Do you know any examples where declaring the variables as such, instead of using the E notation, would lead to an erroneous declaration in the variables?
A small example might help your students. E.g., 0.3 is a simple case that gave me the same difference results in MATLAB, Python, Java, and C. Java and C are not directly part of this discussion since you have to call a raise-to-power function instead of a direct operator to get the result, but I wanted to see if their library code produced the same results and it did. Regardless, here is the MATLAB demo:
>> x1 = 0.3;
>> x2 = 3e-1;
>> x3 = 3*10^(-1);
>> x1 == x2
ans =
logical
1
>> x2 == x3
ans =
logical
0
>> format hex
>> x1
x1 =
3fd3333333333333
>> x2
x2 =
3fd3333333333333
>> x3
x3 =
3fd3333333333334
>> double(sym('0.3')) % best possible result using symbolic engine and converting
ans =
3fd3333333333333
>> 0.3 == 300000000000000e-15 % a somewhat absurd case but still matches
ans =
logical
1
>> 0.3 == 0.0000000000000003e15 % another absurd case but still matches
ans =
logical
1
The syntax where the parser used the 3e-1 notation got the best result. A slightly less accurate result off by 1 bit was obtained with the 3*10^(-1) notation. I image most if not all modern languages will always give you the closest IEEE double precision floating point bit pattern possible to the decimal string when using the e notation, whether the parsing happens at compile time like Java or C, or dynamically like MATLAB and Python. Library functions like raising-to-power are not in general required by language specs to always produce the closest possible floating point bit pattern result, so this alone is probably reason enough to steer your students to the e notation. Combined with subsequently multiplying by another value can easily result in differences as shown in this case.

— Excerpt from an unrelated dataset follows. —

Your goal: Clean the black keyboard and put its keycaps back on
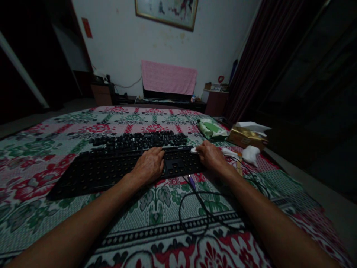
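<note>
A black keyboard base (106,172) with its keycaps taken off lies across the flowered bed cover. Behind it sits a heap of loose black keycaps (142,140). My left hand (148,166) rests palm down on the base right of its middle, fingers curled over the far edge. My right hand (210,155) is at the base's right end, fingers closed on a small white wipe (194,150). The keyboard's cable (199,210) loops on the cover between my forearms, its purple plug (191,181) near the base.
A green wet-wipe pack (212,129), a gold tissue box (247,136) and crumpled white tissues (250,154) lie to the right near the bed's edge. A pink cloth (168,77) covers a screen by the far wall.
</note>
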The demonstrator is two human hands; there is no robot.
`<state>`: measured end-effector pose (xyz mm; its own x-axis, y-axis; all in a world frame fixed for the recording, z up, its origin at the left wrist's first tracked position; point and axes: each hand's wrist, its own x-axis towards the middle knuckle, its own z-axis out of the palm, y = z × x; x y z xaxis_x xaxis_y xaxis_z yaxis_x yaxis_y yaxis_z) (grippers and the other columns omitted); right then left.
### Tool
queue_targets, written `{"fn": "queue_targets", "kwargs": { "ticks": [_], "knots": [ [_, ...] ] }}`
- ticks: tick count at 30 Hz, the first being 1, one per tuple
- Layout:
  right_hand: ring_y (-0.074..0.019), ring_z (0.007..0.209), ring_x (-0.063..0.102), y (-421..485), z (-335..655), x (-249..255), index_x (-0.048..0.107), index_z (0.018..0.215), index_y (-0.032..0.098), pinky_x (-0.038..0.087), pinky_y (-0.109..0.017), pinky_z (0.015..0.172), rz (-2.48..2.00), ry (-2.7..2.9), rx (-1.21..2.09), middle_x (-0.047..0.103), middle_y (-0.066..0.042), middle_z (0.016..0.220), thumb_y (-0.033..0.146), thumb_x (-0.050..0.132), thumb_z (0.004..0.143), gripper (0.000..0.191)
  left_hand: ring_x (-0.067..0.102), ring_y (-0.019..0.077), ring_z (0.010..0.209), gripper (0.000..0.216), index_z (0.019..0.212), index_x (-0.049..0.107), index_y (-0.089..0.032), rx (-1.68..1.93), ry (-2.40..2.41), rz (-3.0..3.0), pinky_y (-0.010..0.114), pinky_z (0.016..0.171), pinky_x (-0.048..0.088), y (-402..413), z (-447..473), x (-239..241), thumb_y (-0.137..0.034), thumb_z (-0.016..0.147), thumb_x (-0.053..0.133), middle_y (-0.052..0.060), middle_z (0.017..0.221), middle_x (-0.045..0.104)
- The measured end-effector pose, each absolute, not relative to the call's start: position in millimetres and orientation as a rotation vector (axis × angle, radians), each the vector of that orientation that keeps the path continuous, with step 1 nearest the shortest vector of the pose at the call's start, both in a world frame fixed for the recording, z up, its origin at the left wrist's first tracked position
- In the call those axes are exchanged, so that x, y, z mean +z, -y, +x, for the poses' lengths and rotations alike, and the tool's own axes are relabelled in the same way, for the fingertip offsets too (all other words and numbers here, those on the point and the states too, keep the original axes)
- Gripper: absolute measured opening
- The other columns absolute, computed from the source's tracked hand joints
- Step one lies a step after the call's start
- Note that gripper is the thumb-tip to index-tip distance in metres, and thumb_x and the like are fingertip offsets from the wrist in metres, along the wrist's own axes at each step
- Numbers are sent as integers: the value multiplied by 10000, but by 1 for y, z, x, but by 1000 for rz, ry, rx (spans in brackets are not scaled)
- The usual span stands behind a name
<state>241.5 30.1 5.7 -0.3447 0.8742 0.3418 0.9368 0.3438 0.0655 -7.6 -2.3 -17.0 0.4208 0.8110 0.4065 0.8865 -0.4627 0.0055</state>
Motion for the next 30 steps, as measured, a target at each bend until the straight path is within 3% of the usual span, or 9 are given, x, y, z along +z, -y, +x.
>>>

I would hesitate to call the 10^(etc.) notation "erroneous" as you suggest, however. That is probably too strong a word to use, since floating point calculations in general typically can't be trusted in the trailing bits anyway. But since the e notation is very likely to give you the most accurate result to the intent, why lose accuracy (even if it is only a bit or so) with the 10^(etc.) notation if you don't have to?
A possible way to handle this: Dock point(s) on assignments/tests when students do the 10^(etc.) syntax, but allow them to change the code and turn it in again to get the point(s) back. That forces them to think about it and correct their code and learn without being overly punitive.